Two House Democrats float Murkowski plan to block EPA climate rules
Two centrist Democrats – Reps. Ike Skelton (Mo.) and Collin Peterson (Minn.) -- on Thursday floated a House version of Sen. Lisa Murkowski’s (R-Alaska) resolution to thwart upcoming EPA climate change rules.
Murkowski quickly emphasized the Democratic support.
“There is bipartisan and bicameral agreement that command-and-control regulations from EPA are not the right way to reduce the emissions blamed for climate change,” she said in a prepared statement Friday morning.
Peterson and Skelton chair the Agriculture and Armed Services committees, respectively, and Rep. Jo Ann Emerson (R-Mo.) is also sponsoring their resolution.
The House and Senate resolutions would nullify EPA’s power by using the Congressional Review Act, a mid-1990s law that allows Congress to overturn regulations but the law has been used successfully just once.
The “resolution of disapproval” would overturn EPA’s “endangerment finding” that greenhouse gases are a threat to humans. The finding is the legal underpinning for regulations that EPA plans to issue.
Murkowski currently has 40 co-sponsors for her plan, including three Democrats. She may bring the resolution, which cannot be filibustered, to the floor next month.
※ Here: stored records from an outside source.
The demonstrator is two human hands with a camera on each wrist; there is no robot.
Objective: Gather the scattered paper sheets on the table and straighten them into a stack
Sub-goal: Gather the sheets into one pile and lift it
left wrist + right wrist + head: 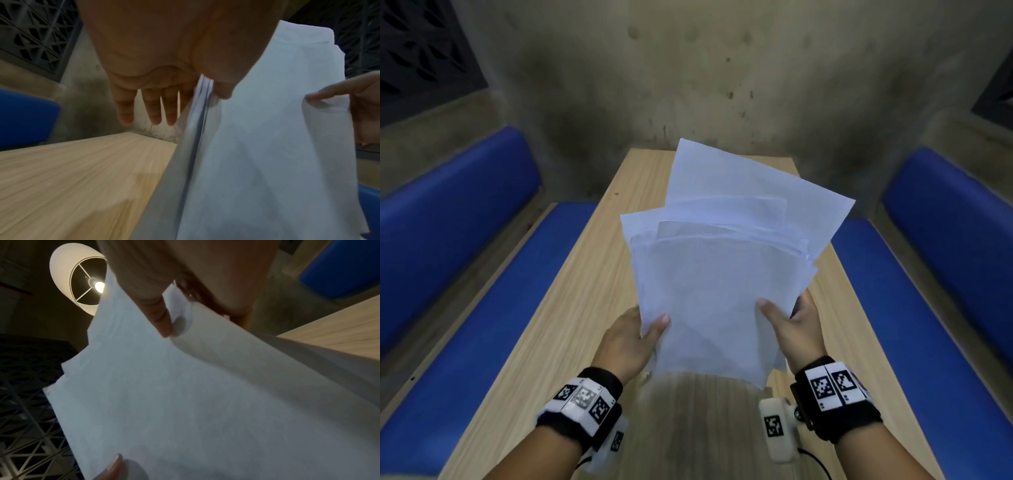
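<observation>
Several white paper sheets hang fanned and uneven above the wooden table, lifted clear of it. My left hand pinches the bundle's lower left edge, thumb on top, the other fingers behind. My right hand pinches the lower right edge the same way. In the left wrist view the paper sheets show layered edges beside my left hand, whose fingers lie straight behind them. In the right wrist view my thumb presses on the paper sheets, creasing them.
Blue padded benches flank the narrow table. A stained concrete wall closes the far end. A lit lamp hangs overhead.
</observation>
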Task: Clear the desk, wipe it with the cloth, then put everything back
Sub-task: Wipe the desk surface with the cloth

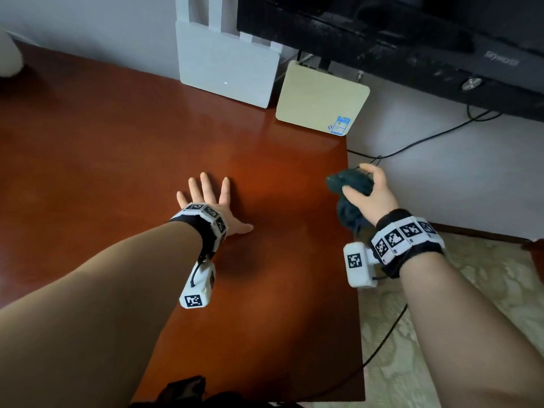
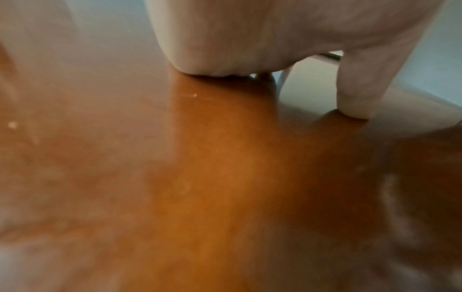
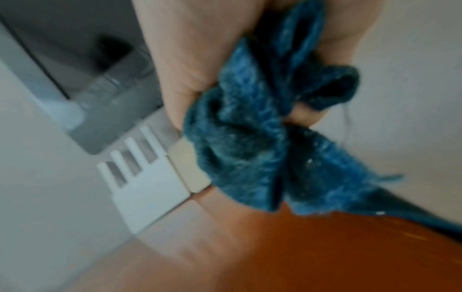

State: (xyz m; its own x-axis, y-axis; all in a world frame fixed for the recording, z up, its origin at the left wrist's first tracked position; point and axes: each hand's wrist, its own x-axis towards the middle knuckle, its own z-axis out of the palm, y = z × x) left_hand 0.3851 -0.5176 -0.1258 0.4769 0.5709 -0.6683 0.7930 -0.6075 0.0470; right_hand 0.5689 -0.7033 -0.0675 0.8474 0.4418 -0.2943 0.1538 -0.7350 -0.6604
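- The left hand (image 1: 210,201) lies flat at the frame's centre, fingers straight and spread, palm pressing the desk (image 1: 117,160).
- The right hand (image 1: 369,192), centre right over the desk's edge, curls tightly round a bunched blue cloth (image 1: 350,184).
- Farther back, a white router (image 1: 226,66) and a cream box (image 1: 321,97) sit at upper centre.

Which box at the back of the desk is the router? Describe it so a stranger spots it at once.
Start at the black monitor hanging over the desk's far edge. Two flat boxes lie below it, side by side against the wall. The router is the left one: white, with upright antennas and a tiny lit dot, whereas its neighbour, the cream box, has no antennas and carries a blue sticker.
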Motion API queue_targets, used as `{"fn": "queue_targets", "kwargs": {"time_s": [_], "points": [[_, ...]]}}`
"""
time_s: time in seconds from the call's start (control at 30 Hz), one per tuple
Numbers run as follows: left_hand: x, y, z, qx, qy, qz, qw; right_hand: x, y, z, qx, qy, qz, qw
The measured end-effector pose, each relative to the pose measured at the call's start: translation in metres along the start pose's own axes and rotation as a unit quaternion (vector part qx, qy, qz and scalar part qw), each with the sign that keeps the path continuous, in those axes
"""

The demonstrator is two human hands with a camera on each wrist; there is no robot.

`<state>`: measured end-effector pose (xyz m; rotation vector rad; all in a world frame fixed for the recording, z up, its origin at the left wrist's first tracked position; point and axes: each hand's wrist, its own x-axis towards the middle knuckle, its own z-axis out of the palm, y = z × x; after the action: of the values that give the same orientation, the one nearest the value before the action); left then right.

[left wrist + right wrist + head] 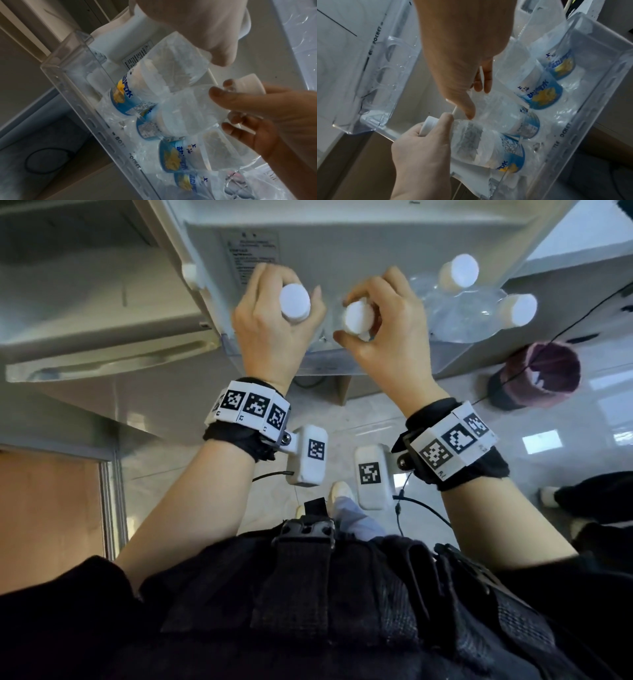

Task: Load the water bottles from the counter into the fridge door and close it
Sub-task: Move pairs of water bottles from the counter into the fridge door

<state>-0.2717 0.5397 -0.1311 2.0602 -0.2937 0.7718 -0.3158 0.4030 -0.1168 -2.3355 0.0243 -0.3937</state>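
Note:
Several clear water bottles with blue and yellow labels stand in the fridge door's transparent bottle pocket (82, 86). My left hand (270, 330) grips the neck of the leftmost bottle (294, 301), whose base is inside the pocket (573, 128). My right hand (380, 337) pinches the neck of the bottle beside it (358, 316), thumb on one side and fingers on the other. Two more bottles (462, 270) (519, 309) stand alone further right in the pocket. In the left wrist view my left hand (197, 33) grips its bottle (171, 70).
The open fridge body (85, 302) lies to the left of the door. A dark red bin (537, 374) stands on the tiled floor at the right, with a black cable across it. Another person's shoes (582, 498) show at the right edge. A second clear pocket (373, 81) sits higher on the door.

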Motion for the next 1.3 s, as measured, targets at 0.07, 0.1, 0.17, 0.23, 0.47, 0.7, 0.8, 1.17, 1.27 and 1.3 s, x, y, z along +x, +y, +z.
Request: {"fn": "queue_targets", "kwargs": {"time_s": [0.07,0.1,0.17,0.23,0.47,0.7,0.8,1.17,1.27,1.3], "points": [[-0.003,0.003,-0.004,-0.002,-0.026,0.002,1.0,-0.003,0.0,-0.002,0.001,-0.006,0.017,1.0],[-0.004,0.004,-0.006,-0.004,-0.034,0.002,0.999,-0.004,-0.001,-0.003,0.003,-0.008,0.023,1.0],[-0.007,0.004,-0.011,-0.014,-0.047,0.0,0.999,-0.006,-0.002,-0.005,0.007,-0.012,0.031,0.999],[-0.01,0.002,-0.018,-0.024,-0.054,-0.013,0.998,-0.009,-0.004,-0.006,0.015,-0.009,0.035,0.999],[-0.022,0.006,-0.031,-0.005,-0.025,-0.081,0.996,-0.022,-0.008,-0.008,0.059,0.045,0.029,0.997],[-0.019,0.037,-0.035,-0.055,-0.023,-0.036,0.998,-0.03,-0.013,-0.022,0.069,0.082,-0.005,0.994],[-0.014,0.055,-0.027,-0.08,-0.06,0.015,0.995,-0.028,-0.012,-0.038,0.08,0.072,-0.015,0.994],[-0.016,0.154,0.056,-0.147,-0.127,0.041,0.98,-0.025,0.036,-0.141,0.084,0.042,-0.044,0.995],[-0.025,0.185,0.09,-0.145,-0.144,0.034,0.978,-0.029,0.071,-0.176,0.094,0.038,-0.027,0.995],[-0.03,0.196,0.103,-0.146,-0.151,0.028,0.977,-0.03,0.083,-0.187,0.095,0.037,-0.021,0.995]]}}
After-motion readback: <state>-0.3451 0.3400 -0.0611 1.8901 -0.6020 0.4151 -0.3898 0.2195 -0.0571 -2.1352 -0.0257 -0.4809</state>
The resolutions face large hurdles clearing Congress and face a White House veto. But various Capitol Hill efforts to block EPA rules have already prompted the agency to slow down its plans.
Sen. Jay Rockefeller (D-W.Va.) is expected to introduce a bill soon that would temporarily halt EPA’s power to limit emissions from sources like power plants and refineries.
Rockefeller says a time-out is needed to give Congress time to complete a sweeping climate change and energy bill, which has been sputtering in the Senate.
Back in the House, the Skelton-Peterson-Emerson resolution is their second joint proposal to block EPA.